162 Fifth Avenue, Suite 900 New York, NY	10010
(Address of Principal Executive Offices)	(Zip Code)

212-994-8200
(Registrant’s telephone number, including area code)

Check the appropriate box below if the Form 8-K filing is intended to simultaneously satisfy the filing obligation of the registrant under any of the following provisions:

⃞ Written communications pursuant to Rule 425 under the Securities Act (17 CFR 230.425)

⃞ Soliciting material pursuant to Rule 14a-12 under the Exchange Act (17 CFR 240.14a-12)

⃞ Pre-commencement communications pursuant to Rule 14d-2(b) under the Exchange Act (17 CFR 240.14d-2(b))

⃞ Pre-commencement communications pursuant to Rule 13e-4(c) under the Exchange Act (17 CFR 240.13e-4(c))

Item 8.01     Other Events.

On February 20, 2008, Antigenics Inc. announced the publication of results from a Phase 3 study of Oncophage (vitespen) cancer vaccine as an investigational treatment for metastatic melanoma in the February 20, 2008 issue of the Journal of Clinical Oncology. The published data showed that patients receiving at least 10 injections of Oncophage had improved median survival compared with physician’s choice.

The full text of the press release issued in connection with the announcement is being furnished as Exhibit 99.1 to this current report on Form 8-K.

Item 9.01     Financial Statements and Exhibits.

(d) Exhibits
The following exhibit is furnished herewith:
	99.1    Press Release dated February 20, 2008

SIGNATURES

Pursuant to the requirements of the Securities Exchange Act of 1934, the registrant has duly caused this report to be signed on its behalf by the undersigned hereunto duly authorized.

		ANTIGENICS INC.
Date:	February 20, 2008	By:	/s/ Garo H. Armen
			Garo H. Armen, Ph.D.
			Chairman and Chief Executive Officer

EXHIBIT INDEX

Exhibit No.	Description of Exhibit
99.1	Press Release dated February 20, 2008

EX-99.1

Exhibit 99.1

Antigenics Announces Publication of Phase 3 Melanoma Study Results in Journal of Clinical Oncology

Extended Survival for Patients Receiving at Least 10 Doses of Oncophage

NEW YORK--(BUSINESS WIRE)--Antigenics Inc. (NASDAQ: AGEN) today announced the publication of results from a Phase 3 study of Oncophage (vitespen) cancer vaccine as an investigational treatment for metastatic melanoma in the February 20, 2008 issue of the Journal of Clinical Oncology. The published data showed that patients receiving at least 10 injections of Oncophage had improved median survival compared with physician’s choice.
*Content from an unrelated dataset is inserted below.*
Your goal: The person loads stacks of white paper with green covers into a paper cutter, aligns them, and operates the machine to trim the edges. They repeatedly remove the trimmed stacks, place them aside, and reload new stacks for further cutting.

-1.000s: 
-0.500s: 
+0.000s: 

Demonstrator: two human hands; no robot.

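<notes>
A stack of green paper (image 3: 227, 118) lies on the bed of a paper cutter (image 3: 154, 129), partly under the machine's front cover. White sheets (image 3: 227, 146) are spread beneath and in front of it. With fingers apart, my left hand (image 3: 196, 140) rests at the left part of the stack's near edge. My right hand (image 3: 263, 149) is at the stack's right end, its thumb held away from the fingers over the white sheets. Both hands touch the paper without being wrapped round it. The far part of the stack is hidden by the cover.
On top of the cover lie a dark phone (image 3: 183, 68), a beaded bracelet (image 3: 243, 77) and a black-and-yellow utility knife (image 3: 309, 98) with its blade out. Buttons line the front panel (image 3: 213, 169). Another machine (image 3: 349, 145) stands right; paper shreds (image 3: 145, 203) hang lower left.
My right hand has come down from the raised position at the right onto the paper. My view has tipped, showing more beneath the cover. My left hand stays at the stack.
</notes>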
The results of the Phase 3 study were previously announced at the American Society of Clinical Onocology in June 2006 and showed that patients with less advanced disease who received at least 10 doses of Oncophage had improved median survival of approximately 18.4 months versus patients who received physician’s choice of treatment (31.2 months vs. 12.8 months, respectively; hazard ratio = 0.45; two-sided P value= 0.03).

“Patients with stage IV melanoma are particularly difficult to treat. These patients generally have a very poor prognosis and there is currently no consensus regarding standard of care,” said Alessandro Testori, MD, Istituto Europeo di Oncologia, Milan, Italy. “The results demonstrate that Oncophage may provide certain melanoma patients additional survival time. Given that currently approved therapies for metastatic melanoma are extremely limited, further investigation is warranted evaluating a predetermined number of Oncophage doses in patients with less advanced metastatic disease.”

Study Findings

The Phase 3, international, multicenter, open-label trial (protocol C-100-21) randomized 322 patients with stage IV melanoma at 71 centers in the United States, Russia/Ukraine, Europe and Australia. Patients were randomized to one of two treatment arms: Oncophage or physician’s choice, in a 2:1 ratio favoring Oncophage, and prospectively stratified based on AJCC metastatic stage (M1a, M1b, M1c) and ECOG status at baseline. Physician’s choice included interleukin 2 (IL-2) and/or dacarbazine-/temozolomide-based therapy and/or complete tumor resection, and could also include any other licensed treatments for cancer.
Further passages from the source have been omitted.